- **Exercise prompt**: The lines wanted are those in the data below that include "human".

Excerpts from a dataset:
□ □ □ □
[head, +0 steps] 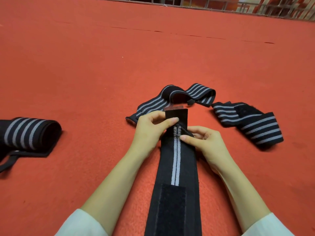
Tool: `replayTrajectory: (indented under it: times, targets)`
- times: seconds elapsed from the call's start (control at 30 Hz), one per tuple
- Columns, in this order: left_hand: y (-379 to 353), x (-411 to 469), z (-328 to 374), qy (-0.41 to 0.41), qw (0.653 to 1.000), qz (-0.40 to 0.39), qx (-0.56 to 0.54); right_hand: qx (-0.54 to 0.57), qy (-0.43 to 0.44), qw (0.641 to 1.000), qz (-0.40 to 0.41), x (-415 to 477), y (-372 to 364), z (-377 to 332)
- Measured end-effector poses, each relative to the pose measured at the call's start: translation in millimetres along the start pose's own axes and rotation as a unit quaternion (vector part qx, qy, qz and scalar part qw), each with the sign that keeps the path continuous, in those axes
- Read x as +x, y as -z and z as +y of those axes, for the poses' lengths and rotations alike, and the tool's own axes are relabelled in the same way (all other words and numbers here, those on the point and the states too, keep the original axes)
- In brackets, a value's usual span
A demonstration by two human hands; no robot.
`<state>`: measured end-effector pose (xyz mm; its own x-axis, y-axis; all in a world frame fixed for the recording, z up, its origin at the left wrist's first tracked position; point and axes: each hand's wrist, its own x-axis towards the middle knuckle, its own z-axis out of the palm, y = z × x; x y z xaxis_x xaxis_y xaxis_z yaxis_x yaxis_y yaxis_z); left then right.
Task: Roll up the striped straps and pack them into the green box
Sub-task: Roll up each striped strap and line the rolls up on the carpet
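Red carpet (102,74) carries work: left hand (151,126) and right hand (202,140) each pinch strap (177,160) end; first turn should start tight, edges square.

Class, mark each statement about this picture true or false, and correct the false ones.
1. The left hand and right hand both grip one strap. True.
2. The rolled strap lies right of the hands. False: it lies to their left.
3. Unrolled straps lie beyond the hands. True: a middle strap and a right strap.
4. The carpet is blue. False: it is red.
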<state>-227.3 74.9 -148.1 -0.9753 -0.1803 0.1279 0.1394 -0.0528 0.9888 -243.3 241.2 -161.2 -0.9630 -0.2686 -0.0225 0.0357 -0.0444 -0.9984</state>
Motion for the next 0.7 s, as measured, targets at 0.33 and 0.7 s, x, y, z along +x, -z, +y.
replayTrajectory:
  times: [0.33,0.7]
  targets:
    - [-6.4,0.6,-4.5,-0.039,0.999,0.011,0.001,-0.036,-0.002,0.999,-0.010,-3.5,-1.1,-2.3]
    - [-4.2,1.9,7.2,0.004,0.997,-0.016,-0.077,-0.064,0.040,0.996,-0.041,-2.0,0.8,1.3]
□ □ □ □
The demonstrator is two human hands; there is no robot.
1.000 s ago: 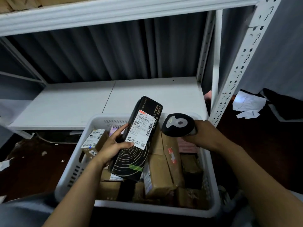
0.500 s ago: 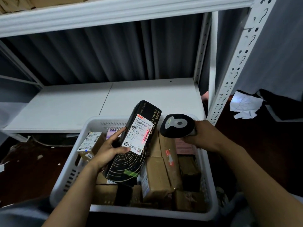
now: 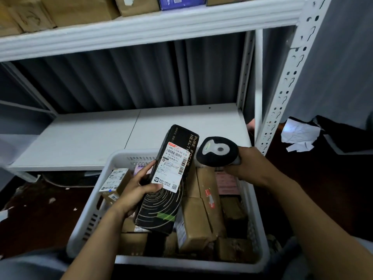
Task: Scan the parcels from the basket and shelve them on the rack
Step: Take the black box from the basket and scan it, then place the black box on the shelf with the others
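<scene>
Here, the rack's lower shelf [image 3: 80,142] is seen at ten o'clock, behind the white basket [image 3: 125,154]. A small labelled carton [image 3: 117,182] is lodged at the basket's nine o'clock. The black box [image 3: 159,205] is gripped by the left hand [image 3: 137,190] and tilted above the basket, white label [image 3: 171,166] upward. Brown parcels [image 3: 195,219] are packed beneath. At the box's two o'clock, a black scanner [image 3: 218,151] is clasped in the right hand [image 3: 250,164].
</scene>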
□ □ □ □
- **Task solution**:
A demonstration by two human hands; no robot.
The demonstrator is two human hands; there is no robot.

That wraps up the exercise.